This Canadian version of an old standard is a good substitute for dinner.

It is not anti-Catholic bias that makes me dislike the Bloody Mary, that lumpish combination of tomato juice and vodka named after a 16th-century English queen who, despite the immense reach of her royal powers, found burning Protestants alive the most effective display of majesty.

My prejudice is against its contents: the pulverised tomatoes that look like run-off from a Tudor torture chamber. A whole tomato is a source of joy and, occasionally, wonder (I remember learning that the Farsi for tomato is gojeh farangi, which translates literally as “foreign plum”) – and I am as fond of pizza as anyone. Most accessories to the Bloody Mary are fine with me: Worcestershire sauce, Tabasco, celery, black pepper, even sherry or oysters. But generally I share the curmudgeon Bernard DeVoto’s mistrust of fruit juice in my spirits: “all pestilential, all gangrenous, all vile” was the great man’s verdict. His main objection was sweetness but I will include the admittedly savoury tomato in my ban. At the cocktail hour, I have been known to crave all kinds of odd concoctions but none has included pulp.

To many, the whole point of a Bloody Mary is that you don’t wait until the cocktail hour. This seems to entail a certain shying away from unpleasant realities. I know perfectly well the reaction I would get if I were to ask for a grilled tomato and a chilled Martini at brunch: my friends would start likening me to F Scott Fitzgerald and they wouldn’t be referring to my writing talent. Despite its remarkably similar contents, a Bloody Mary is a perfectly acceptable midday, middle-class beverage. If the original Mary were here to witness such hypocrisy, she would surely tut and reach for her firelighters.

Yet, like the good Catholic I certainly am not, I must confess, for I have seen the error of my ways. In July, on Vancouver Island, I tried a Bloody Caesar – Canada’s spirited response to England’s favourite breakfast tipple (“I’ll see your Tudor queen, you bunch of retrograde royalists, and raise you a Roman emperor”). The main difference is a weird yet oddly palatable concoction called Clamato: tomato juice thinned and refined by clam juice. Replace your standard slop with this stuff, which has all the tang of tomato yet flows like a veritable Niagara, and you will have a drink far stranger yet more delicious than the traditional version.
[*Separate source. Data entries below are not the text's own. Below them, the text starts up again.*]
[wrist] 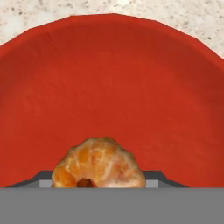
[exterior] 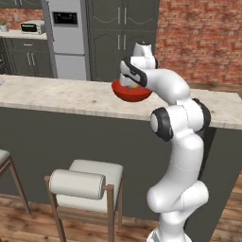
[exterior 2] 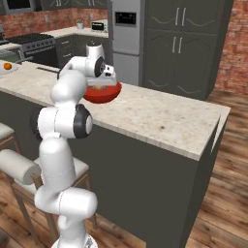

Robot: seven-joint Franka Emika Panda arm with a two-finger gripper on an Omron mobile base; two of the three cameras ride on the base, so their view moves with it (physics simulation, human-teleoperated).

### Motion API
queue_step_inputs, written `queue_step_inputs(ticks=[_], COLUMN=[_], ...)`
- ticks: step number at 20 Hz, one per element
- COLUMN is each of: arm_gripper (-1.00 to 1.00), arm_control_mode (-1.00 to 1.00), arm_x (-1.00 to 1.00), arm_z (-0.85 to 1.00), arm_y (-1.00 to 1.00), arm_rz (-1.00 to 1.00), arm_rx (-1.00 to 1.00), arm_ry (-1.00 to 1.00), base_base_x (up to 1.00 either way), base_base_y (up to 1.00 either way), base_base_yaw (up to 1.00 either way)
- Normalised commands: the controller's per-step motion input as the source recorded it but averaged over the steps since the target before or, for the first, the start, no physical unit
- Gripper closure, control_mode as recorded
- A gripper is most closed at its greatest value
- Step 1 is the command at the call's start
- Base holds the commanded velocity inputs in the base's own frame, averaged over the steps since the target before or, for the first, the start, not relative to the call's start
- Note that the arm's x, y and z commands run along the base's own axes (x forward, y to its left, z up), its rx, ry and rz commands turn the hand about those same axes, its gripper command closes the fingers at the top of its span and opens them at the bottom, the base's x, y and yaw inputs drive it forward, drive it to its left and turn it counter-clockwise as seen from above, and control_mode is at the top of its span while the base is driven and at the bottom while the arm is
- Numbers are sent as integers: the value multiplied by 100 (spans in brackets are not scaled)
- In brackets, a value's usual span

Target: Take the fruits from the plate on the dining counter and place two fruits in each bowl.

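- An orange fruit [wrist: 98, 164], peeled-looking with a mottled surface, is sitting at the bottom of the hand view between the two dark finger tips, directly over the inside of the red bowl [wrist: 113, 78].
- The gripper [wrist: 99, 181] is holding this fruit: the jaws are standing only a little apart, closed against its two sides.
- In the left base view a spot of orange [exterior: 134, 86] is showing just above the red bowl's [exterior: 132, 93] rim, under the hand.
- The red bowl is resting on the beige speckled dining counter [exterior: 61, 97], near the middle of its length; in the right base view the bowl [exterior 2: 102, 94] is lying close to the counter's [exterior 2: 160, 118] far edge.
- The arm is rising from the floor in front of the counter, bending at a dark elbow joint level with the counter top, then reaching forward over the edge.
- The hand [exterior 2: 107, 73] is pointing downward over the bowl, with the wrist folded above it.
- At the far left of the right base view, a pale plate [exterior 2: 9, 69] is lying on the counter with another orange fruit [exterior 2: 7, 65] on it, well apart from the red bowl.
- A padded stool [exterior: 87, 182] is standing on the wooden floor in front of the counter, beside the robot.
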Motion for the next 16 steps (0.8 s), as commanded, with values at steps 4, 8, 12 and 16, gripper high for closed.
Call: queue_step_inputs(ticks=[4,8,12,16], arm_gripper=[100,100,100,100], arm_control_mode=[-100,-100,-100,-100], arm_x=[0,0,0,0], arm_z=[-8,-30,-13,0], arm_y=[0,0,0,0], arm_rz=[0,0,0,0], arm_rx=[0,0,0,0], arm_ry=[0,0,0,0], base_base_x=[0,0,0,0], base_base_y=[0,0,0,0], base_base_yaw=[0,0,0,0])
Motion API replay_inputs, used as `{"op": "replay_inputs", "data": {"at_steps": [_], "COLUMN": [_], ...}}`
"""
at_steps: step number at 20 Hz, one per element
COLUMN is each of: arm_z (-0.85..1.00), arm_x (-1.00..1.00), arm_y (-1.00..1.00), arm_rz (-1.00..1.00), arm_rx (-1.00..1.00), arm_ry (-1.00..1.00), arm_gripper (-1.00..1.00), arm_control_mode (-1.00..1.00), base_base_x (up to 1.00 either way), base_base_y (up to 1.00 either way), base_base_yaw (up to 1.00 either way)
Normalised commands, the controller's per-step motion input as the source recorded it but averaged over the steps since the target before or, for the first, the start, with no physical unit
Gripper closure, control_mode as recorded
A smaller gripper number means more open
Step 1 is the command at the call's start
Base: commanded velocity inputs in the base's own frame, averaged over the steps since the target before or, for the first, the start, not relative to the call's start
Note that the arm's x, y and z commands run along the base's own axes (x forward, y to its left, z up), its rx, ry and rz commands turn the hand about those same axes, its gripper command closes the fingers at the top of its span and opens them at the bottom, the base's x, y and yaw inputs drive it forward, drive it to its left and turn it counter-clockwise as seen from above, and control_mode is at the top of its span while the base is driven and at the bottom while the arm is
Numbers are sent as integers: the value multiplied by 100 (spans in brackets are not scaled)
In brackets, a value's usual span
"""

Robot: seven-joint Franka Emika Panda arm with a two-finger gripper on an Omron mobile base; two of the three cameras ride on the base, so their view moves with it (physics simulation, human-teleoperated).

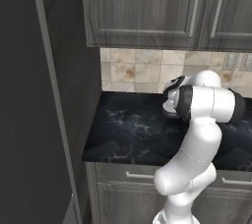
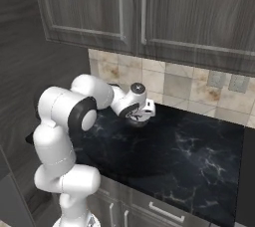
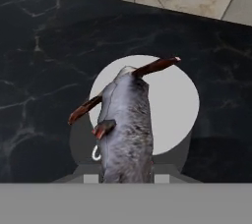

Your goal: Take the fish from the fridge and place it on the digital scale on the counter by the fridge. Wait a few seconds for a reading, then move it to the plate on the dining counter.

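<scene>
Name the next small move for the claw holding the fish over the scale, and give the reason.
Probably lower a little and release. In the hand view the fish hangs clamped in the claw right above the silvery top of the digital scale on the counter; whether it already touches I cannot tell.

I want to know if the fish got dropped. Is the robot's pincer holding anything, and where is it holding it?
Yes. The pincer is shut on the grey fish, gripping its near end, which end cannot be told. The fish hangs just over the silvery digital scale.
</scene>
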Motion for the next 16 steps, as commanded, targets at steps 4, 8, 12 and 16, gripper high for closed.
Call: {"op": "replay_inputs", "data": {"at_steps": [4,8,12,16], "arm_z": [-22,-20,-22,-21], "arm_x": [42,36,26,7], "arm_y": [-16,-16,-5,0], "arm_rz": [0,0,0,0], "arm_rx": [0,0,0,0], "arm_ry": [0,0,0,0], "arm_gripper": [100,100,100,100], "arm_control_mode": [-100,-100,-100,-100], "base_base_x": [0,0,0,0], "base_base_y": [0,0,0,0], "base_base_yaw": [0,0,0,0]}}
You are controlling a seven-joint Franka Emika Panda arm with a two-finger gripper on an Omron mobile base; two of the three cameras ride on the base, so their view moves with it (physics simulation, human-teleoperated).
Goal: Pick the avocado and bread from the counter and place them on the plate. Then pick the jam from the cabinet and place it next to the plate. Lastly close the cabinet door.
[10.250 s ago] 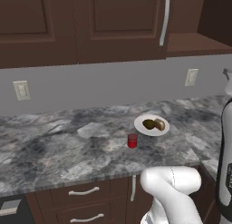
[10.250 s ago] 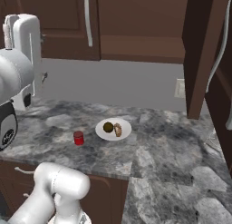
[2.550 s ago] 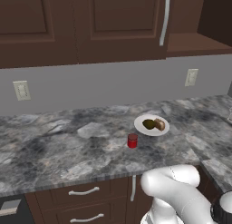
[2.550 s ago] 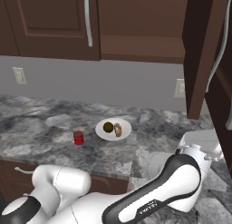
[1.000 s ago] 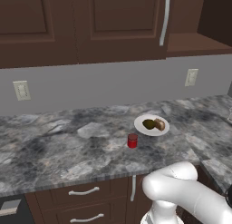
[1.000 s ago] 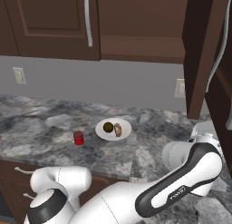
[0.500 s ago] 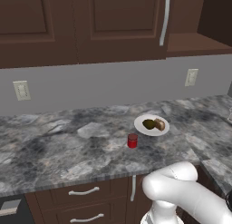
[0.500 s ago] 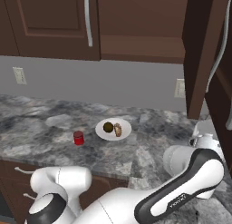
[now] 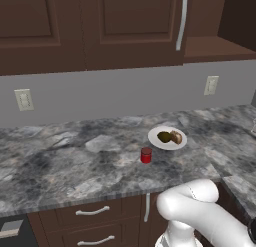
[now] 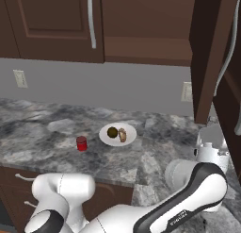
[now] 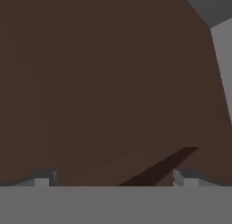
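Observation:
The white plate point(image 9: 167, 142) point(image 10: 131, 134) lies on the counter and carries the dark green avocado point(image 9: 163, 137) point(image 10: 112, 132) and the brown bread point(image 9: 176, 137) point(image 10: 123, 135). The red jam jar point(image 9: 146, 155) point(image 10: 82, 143) stands on the counter just left of the plate, toward the front. At the right the dark brown cabinet door point(image 10: 211, 53) hangs open. My arm's white wrist point(image 10: 210, 143) sits just under that door's lower edge. In the hand view my gripper point(image 11: 113, 180) is open with nothing between its tips, and the door's brown surface point(image 11: 104, 82) is very near.
A marbled grey counter point(image 9: 75, 161) runs across, with drawers point(image 9: 92, 211) below. Shut upper cabinets point(image 9: 125, 26) hang above it. The open cabinet's shelf point(image 10: 150, 50) is bare where it shows. Outlets point(image 9: 212, 84) sit on the grey wall.
Since the earliest frames the arm has swung from high on the left down to the right, under the open door. Over the last second it has barely shifted; the jaws stay open.

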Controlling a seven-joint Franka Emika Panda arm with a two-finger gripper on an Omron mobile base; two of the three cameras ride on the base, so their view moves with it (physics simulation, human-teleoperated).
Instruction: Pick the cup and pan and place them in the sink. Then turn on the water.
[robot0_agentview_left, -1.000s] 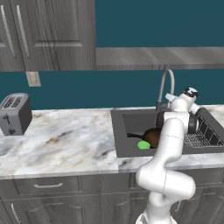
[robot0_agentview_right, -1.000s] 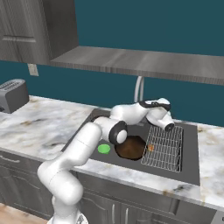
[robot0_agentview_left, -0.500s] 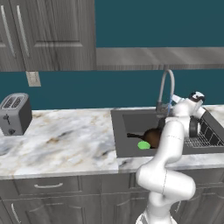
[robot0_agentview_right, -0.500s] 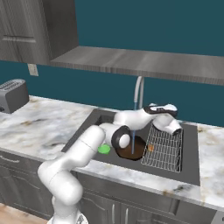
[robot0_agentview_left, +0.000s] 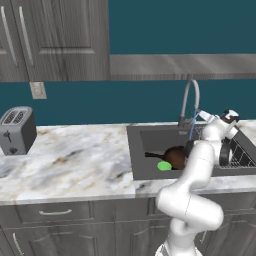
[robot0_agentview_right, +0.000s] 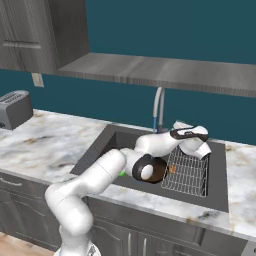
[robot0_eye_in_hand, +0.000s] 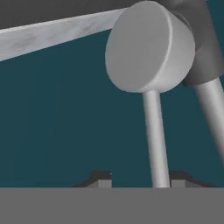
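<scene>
1. Marble counter (robot0_agentview_left: 75, 160) runs along a teal wall, and set into it is the sink (robot0_agentview_left: 137, 150), my landmark for everything else.
2. Inside the sink lies the pan (robot0_agentview_left: 176, 156), with the cup (robot0_agentview_left: 164, 166) touching its near side.
3. Behind the sink rises the faucet (robot0_agentview_left: 191, 95); a thin stream of water (robot0_agentview_left: 191, 125) falls from its spout.
4. At the sink's back right, the gripper (robot0_eye_in_hand: 136, 183) sits by the faucet's lever (robot0_eye_in_hand: 155, 140), fingers slightly apart with nothing clamped between them.
5. Risk, as I judge it: the hand is close to the lever, so pulling away could knock it and shut off the flow.
</scene>
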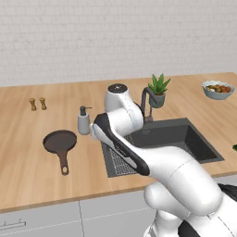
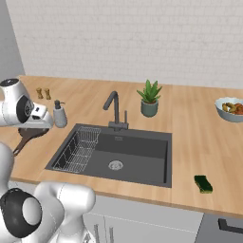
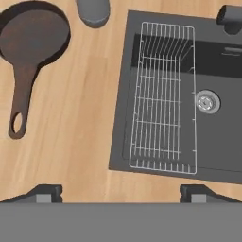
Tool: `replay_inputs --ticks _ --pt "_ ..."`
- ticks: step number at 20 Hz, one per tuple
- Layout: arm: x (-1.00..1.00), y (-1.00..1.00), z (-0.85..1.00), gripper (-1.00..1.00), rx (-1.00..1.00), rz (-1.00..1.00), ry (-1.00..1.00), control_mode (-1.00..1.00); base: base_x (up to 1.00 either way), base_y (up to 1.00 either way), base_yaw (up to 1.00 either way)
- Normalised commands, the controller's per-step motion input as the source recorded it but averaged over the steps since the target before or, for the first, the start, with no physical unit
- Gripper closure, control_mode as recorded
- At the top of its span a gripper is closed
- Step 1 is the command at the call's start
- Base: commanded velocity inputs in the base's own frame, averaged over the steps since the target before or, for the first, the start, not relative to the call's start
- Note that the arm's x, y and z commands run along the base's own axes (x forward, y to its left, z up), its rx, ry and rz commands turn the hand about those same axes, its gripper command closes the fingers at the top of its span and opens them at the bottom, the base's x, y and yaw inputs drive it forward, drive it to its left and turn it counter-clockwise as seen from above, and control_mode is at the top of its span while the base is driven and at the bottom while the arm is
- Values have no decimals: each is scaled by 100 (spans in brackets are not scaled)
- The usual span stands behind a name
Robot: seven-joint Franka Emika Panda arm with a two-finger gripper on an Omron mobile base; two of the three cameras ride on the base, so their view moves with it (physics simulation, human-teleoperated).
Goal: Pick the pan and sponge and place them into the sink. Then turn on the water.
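Gripper [image 3: 120,191] open wide, holding nothing, hovering above bare counter [image 3: 90,142] between pan and sink. Pan [image 3: 33,40] ahead-left of claw, handle toward it, untouched on wood. Sink [image 3: 222,142] ahead-right, wire rack [image 3: 163,94] nearest, drain [image 3: 207,101] beyond; basin holds neither item. Sponge [image 2: 203,183] well beyond sink's far side. Tap [image 2: 113,105] dry. Judgement: nothing done yet; pan pickup first.

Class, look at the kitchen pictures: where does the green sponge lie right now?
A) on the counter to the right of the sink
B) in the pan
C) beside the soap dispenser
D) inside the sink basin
A: the sponge lies on the wooden counter, right of the sink, near the front edge.
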Motion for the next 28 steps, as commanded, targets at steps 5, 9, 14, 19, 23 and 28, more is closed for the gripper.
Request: replay_inputs --ticks 5,9,14,19,23,28 --pt "22 79 -45 -100 -5 0 11 -100 0 0 0" --pt "37 76 -39 -100 -4 0 14 -100 0 0 0" --pt "37 70 -34 -100 -3 0 20 -100 0 0 0" --pt "37 67 -35 -100 -7 0 21 -100 0 0 0" --pt "33 63 -38 -100 -13 -1 18 -100 0 0 0" --pt "30 50 -39 -100 -14 -2 14 -100 0 0 0"
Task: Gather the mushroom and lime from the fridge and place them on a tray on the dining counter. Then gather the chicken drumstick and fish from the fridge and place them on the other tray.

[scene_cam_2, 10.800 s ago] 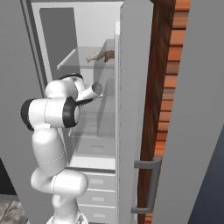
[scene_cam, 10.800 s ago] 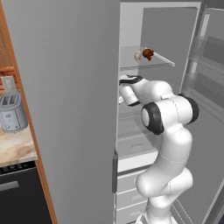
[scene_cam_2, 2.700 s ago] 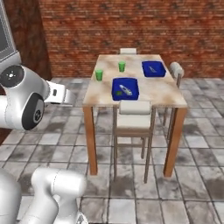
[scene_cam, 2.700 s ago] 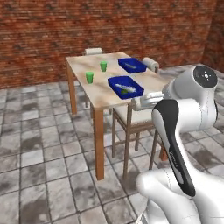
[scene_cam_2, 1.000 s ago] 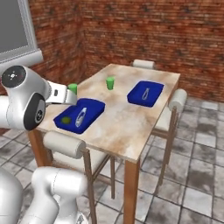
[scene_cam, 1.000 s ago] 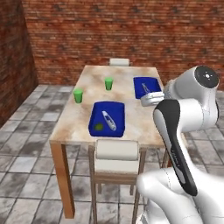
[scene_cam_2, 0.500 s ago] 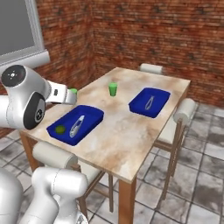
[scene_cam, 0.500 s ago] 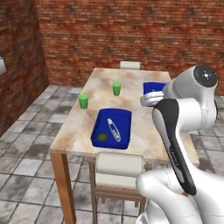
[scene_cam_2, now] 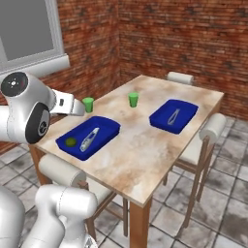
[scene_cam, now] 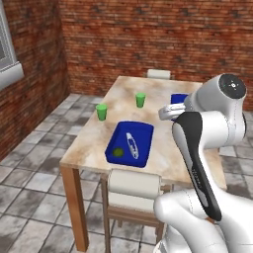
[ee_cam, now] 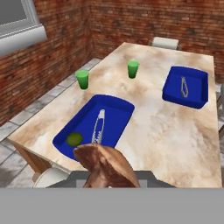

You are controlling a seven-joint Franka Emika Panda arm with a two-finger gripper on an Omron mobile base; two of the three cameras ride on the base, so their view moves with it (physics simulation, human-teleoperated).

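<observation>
My gripper [ee_cam: 107,178] is shut on the chicken drumstick [ee_cam: 105,162], a reddish-brown lump that hides the fingertips in the hand view. The hand [scene_cam: 166,112] hovers above the dining counter [scene_cam: 94,138], right of the near tray [scene_cam: 112,143]. This blue tray [ee_cam: 114,114] holds the lime [ee_cam: 74,139] and a slim silvery thing [ee_cam: 98,126]. The other tray [ee_cam: 194,97] lies farther along the counter with a similar slim silvery thing [ee_cam: 184,86] in it; I cannot tell whether either one is the fish. The mushroom and the fridge are out of view.
Two green cups [ee_cam: 82,79] [ee_cam: 133,69] stand on the counter beyond the near tray. A padded chair [scene_cam: 133,185] is tucked in at the near side, another [scene_cam_2: 210,131] at the right side and one [scene_cam: 158,74] at the far end. Brick walls stand behind.
The base has driven around the counter, so the whole scene has swung and the table looks closer. The arm keeps its pose with the drumstick held.
</observation>
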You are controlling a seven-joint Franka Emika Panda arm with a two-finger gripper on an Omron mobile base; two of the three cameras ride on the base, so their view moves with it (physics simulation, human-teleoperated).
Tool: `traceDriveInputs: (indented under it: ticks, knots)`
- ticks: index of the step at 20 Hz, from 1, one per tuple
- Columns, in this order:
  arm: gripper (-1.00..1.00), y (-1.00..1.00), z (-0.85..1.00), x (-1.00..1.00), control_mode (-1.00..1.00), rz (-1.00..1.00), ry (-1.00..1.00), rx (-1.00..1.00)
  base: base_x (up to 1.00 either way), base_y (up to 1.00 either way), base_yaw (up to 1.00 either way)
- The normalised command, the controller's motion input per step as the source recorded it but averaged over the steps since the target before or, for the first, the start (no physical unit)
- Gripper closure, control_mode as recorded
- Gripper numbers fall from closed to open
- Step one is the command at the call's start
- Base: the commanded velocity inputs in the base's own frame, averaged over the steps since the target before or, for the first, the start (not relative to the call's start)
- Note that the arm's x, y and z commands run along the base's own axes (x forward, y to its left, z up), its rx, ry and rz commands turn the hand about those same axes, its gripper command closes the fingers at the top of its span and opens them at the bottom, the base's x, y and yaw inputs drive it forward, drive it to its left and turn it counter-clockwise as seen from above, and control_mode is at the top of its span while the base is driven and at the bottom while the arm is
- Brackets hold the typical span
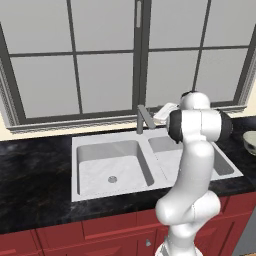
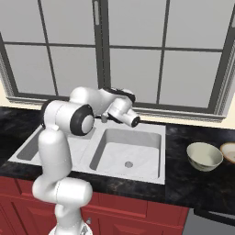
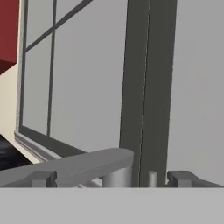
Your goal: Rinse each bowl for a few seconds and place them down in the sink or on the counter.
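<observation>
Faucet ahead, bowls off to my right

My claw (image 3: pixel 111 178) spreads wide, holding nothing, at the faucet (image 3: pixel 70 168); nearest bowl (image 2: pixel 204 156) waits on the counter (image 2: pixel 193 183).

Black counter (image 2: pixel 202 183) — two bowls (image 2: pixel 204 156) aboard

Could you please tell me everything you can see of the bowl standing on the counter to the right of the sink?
The bowl is small, round and deep-sided, matte pale beige with a faintly greenish inside. It stands upright and looks empty on the black counter, right of the sink and apart from it. A second tan bowl, cut off by the picture's edge, lies just beside it; whether they touch is unclear. Nothing grips it.
</observation>
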Motion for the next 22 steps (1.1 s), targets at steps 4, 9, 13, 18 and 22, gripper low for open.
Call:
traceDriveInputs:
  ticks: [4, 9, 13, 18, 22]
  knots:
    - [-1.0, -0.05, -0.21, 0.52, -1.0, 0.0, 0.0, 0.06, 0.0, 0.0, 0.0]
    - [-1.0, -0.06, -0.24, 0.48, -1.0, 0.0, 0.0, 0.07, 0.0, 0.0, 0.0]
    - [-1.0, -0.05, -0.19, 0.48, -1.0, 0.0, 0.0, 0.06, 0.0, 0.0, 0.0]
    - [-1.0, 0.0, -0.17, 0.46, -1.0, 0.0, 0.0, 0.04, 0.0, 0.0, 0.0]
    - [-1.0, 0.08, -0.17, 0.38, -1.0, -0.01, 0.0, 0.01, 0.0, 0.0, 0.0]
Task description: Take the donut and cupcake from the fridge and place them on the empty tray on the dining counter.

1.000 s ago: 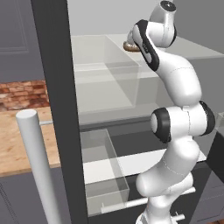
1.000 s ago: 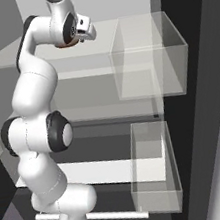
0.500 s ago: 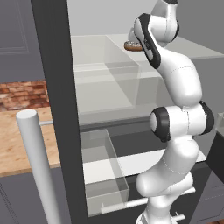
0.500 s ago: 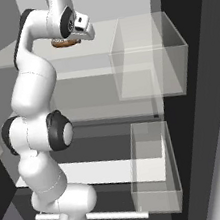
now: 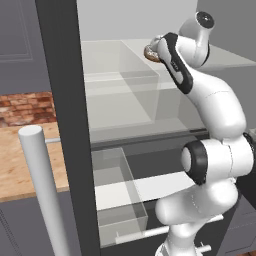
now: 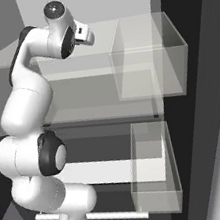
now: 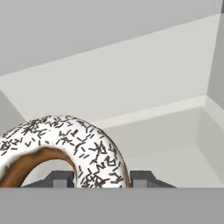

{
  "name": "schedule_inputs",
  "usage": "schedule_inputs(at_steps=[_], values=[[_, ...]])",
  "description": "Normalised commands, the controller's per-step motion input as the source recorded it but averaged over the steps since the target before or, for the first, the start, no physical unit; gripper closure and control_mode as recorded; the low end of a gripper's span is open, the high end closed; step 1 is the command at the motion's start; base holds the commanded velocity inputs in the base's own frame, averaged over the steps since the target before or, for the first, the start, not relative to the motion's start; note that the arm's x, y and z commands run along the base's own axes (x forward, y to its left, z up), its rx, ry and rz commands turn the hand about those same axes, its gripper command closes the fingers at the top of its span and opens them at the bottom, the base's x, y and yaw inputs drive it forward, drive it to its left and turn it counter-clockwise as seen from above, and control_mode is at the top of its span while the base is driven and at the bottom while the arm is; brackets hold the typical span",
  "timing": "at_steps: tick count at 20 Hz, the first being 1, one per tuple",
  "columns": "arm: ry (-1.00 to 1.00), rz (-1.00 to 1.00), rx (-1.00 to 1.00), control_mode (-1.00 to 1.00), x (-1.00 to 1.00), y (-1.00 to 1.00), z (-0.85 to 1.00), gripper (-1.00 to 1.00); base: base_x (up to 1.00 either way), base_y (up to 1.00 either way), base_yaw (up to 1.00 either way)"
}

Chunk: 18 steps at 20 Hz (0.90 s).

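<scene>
Since a second ago the arm has risen, lifting the donut (image 7: 65,148) off the upper shelf (image 5: 120,82) inside the open fridge (image 5: 62,100). The claw (image 7: 98,177) is closed on the donut, which hangs at the hand above that shelf, near the clear bin (image 6: 146,57).

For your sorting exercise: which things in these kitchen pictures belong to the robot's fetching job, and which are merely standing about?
Belongs to the job:
donut, gripped by the tool
fridge, door open

Standing about:
clear door bins
white shelf
wooden counter
brick wall
</scene>
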Motion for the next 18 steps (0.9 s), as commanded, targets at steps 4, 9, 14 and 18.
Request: schedule_inputs(at_steps=[4, 9, 14, 18], values=[[-0.03, -0.05, 0.15, -1.0, -0.7, -0.06, 0.35, 1.0, 0.0, 0.0, 0.0], [0.09, -0.07, 0.09, -1.0, -0.82, -0.03, 0.5, 1.0, 0.0, 0.0, 0.0], [-0.15, -0.02, 0.01, -1.0, -0.94, 0.0, 0.25, 1.0, 0.0, 0.0, 0.0], [-0.12, 0.0, 0.01, -1.0, -1.0, 0.0, -0.01, 1.0, 0.0, 0.0, 0.0]])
Apparently, the Caesar was invented by an Italian restaurateur in Calgary, Alberta, who wanted a liquid version of his favourite dish from the old country: spaghetti alle vongole in rosso (clam and tomato spaghetti). He got it – and, more importantly, the rest of us got something we can drink not at breakfast but instead of dinner. Find a really interesting garnish – pickled bull kelp or spicy pickled celery, say – and you can even claim to have eaten your greens.

I’m sure that dedicated fans of the Bloody Mary will consider this entire column heretical, which seems appropriate: that’s the side I was born on, being Jewish, and I like to hope I wouldn’t switch even under extreme forms of persuasion. But this cocktail is in any case a broad church: few cocktails come in so many different incarnations.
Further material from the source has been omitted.